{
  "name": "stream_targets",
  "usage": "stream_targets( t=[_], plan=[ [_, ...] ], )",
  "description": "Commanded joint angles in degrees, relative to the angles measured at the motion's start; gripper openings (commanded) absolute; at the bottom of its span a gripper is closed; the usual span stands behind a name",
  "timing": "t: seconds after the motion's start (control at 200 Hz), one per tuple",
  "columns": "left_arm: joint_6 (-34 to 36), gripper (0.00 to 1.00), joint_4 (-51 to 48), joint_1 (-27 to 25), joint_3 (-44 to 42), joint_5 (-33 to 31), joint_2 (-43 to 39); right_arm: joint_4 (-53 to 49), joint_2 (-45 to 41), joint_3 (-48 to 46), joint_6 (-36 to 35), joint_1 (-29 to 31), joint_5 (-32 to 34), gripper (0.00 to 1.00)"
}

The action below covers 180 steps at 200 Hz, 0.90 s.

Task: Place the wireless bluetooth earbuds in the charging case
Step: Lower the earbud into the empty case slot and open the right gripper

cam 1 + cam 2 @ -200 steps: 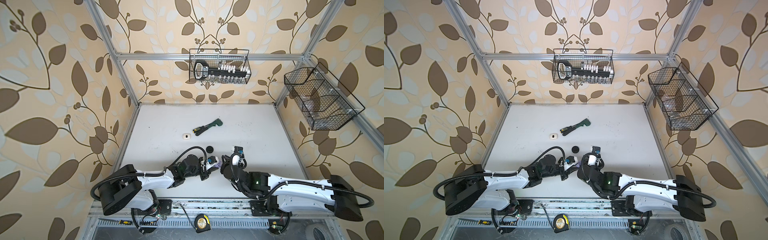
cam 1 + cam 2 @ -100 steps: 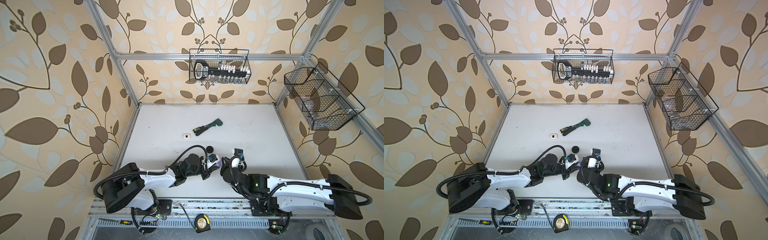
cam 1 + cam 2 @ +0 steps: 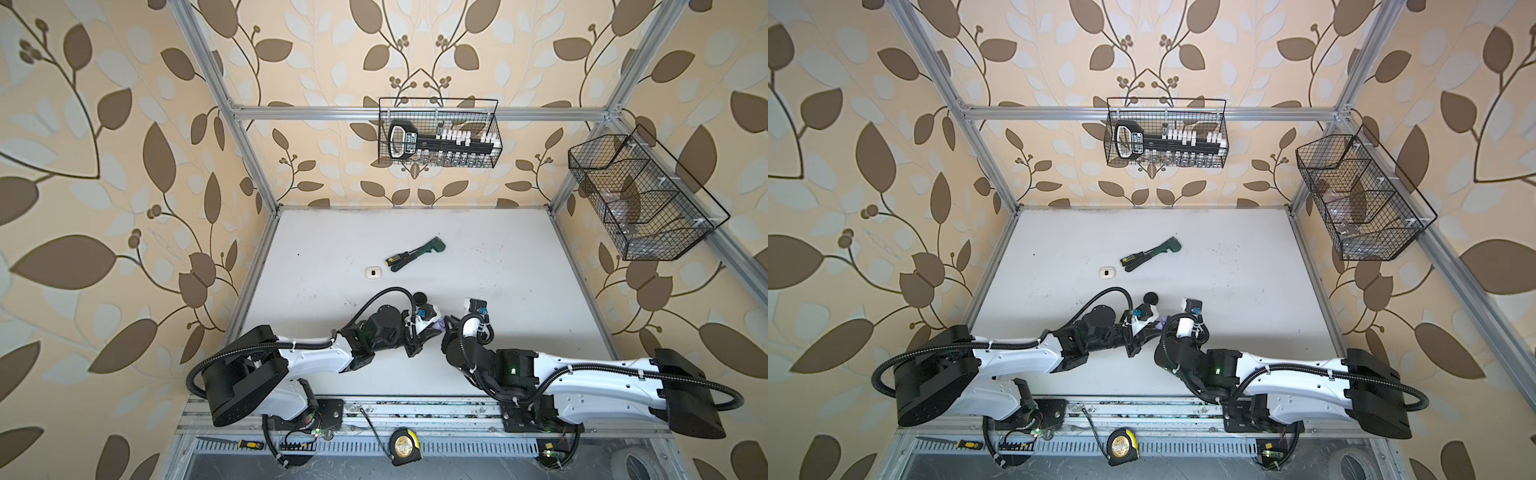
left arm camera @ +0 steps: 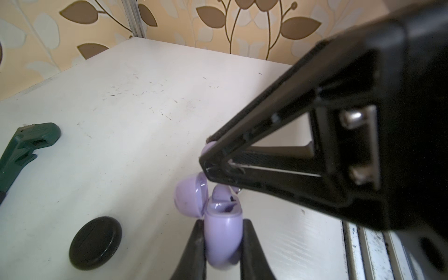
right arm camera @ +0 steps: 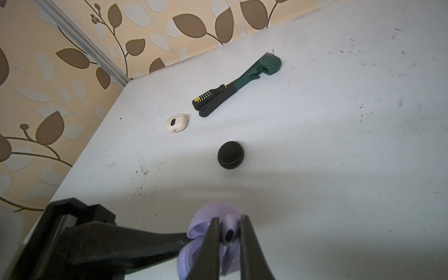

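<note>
Tape measure (image 3: 402,445) lies on the rail (image 3: 415,411) by the arm bases. Just past it, near the front edge of the table (image 3: 519,266), the two grippers meet.

The left gripper (image 4: 222,221) is clamped on the lilac case (image 4: 221,240), with one finger on each side of its body. The lid (image 4: 189,197) is swung open to one side. One earbud (image 4: 221,192), also lilac, sits in the case's mouth. The right gripper (image 5: 230,218) pinches the other earbud (image 5: 229,231) between its fingertips, right over the open case. Whether that one touches the case I cannot tell. In both top views only a sliver of lilac shows between the wrists.

Just beyond the grippers the black case (image 5: 230,155), round and closed, lies flat. Farther back and toward the left wall lies the white case (image 5: 176,123), also closed. Near it, about mid-table, the screwdriver (image 5: 209,97) lies alongside the green wrench (image 5: 257,70), the two touching.

On the back wall hangs a wire basket (image 3: 438,133) holding a black-and-white tool. A side basket (image 3: 640,199) hangs on the right wall.
</note>
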Motion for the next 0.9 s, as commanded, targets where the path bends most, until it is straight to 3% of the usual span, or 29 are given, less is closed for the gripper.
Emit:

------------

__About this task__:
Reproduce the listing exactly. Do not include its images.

__Worked solution__:
{
  "name": "stream_targets",
  "usage": "stream_targets( t=[_], plan=[ [_, ...] ], )",
  "description": "Commanded joint angles in degrees, relative to the angles measured at the motion's start; gripper openings (commanded) absolute; at the bottom of its span a gripper is closed; the usual span stands behind a name",
  "timing": "t: seconds after the motion's start (control at 200 Hz), one per tuple",
  "columns": "left_arm: joint_6 (-34 to 36), gripper (0.00 to 1.00), joint_4 (-51 to 48), joint_1 (-27 to 25), joint_3 (-44 to 42), joint_5 (-33 to 31), joint_2 (-43 to 39); right_arm: joint_4 (-53 to 49), joint_2 (-45 to 41), joint_3 (-48 to 46), joint_6 (-36 to 35), joint_1 (-29 to 31), joint_5 (-32 to 34), gripper (0.00 to 1.00)"
}

The action below covers 180 steps at 200 Hz, 0.90 s.

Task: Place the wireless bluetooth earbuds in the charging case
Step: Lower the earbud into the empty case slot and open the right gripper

cam 1 + cam 2 @ -200 steps: 
cam 1 + cam 2 @ -100 steps: 
cam 1 + cam 2 @ +0 steps: 
left arm camera @ +0 steps: 
right arm camera @ +0 steps: 

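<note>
Tape measure (image 3: 402,445) lies on the rail (image 3: 415,411) by the arm bases. Just past it, near the front edge of the table (image 3: 519,266), the two grippers meet.

The left gripper (image 4: 222,221) is clamped on the lilac case (image 4: 221,240), with one finger on each side of its body. The lid (image 4: 189,197) is swung open to one side. One earbud (image 4: 221,192), also lilac, sits in the case's mouth. The right gripper (image 5: 230,218) pinches the other earbud (image 5: 229,231) between its fingertips, right over the open case. Whether that one touches the case I cannot tell. In both top views only a sliver of lilac shows between the wrists.

Just beyond the grippers the black case (image 5: 230,155), round and closed, lies flat. Farther back and toward the left wall lies the white case (image 5: 176,123), also closed. Near it, about mid-table, the screwdriver (image 5: 209,97) lies alongside the green wrench (image 5: 257,70), the two touching.

On the back wall hangs a wire basket (image 3: 438,133) holding a black-and-white tool. A side basket (image 3: 640,199) hangs on the right wall.
</note>
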Motion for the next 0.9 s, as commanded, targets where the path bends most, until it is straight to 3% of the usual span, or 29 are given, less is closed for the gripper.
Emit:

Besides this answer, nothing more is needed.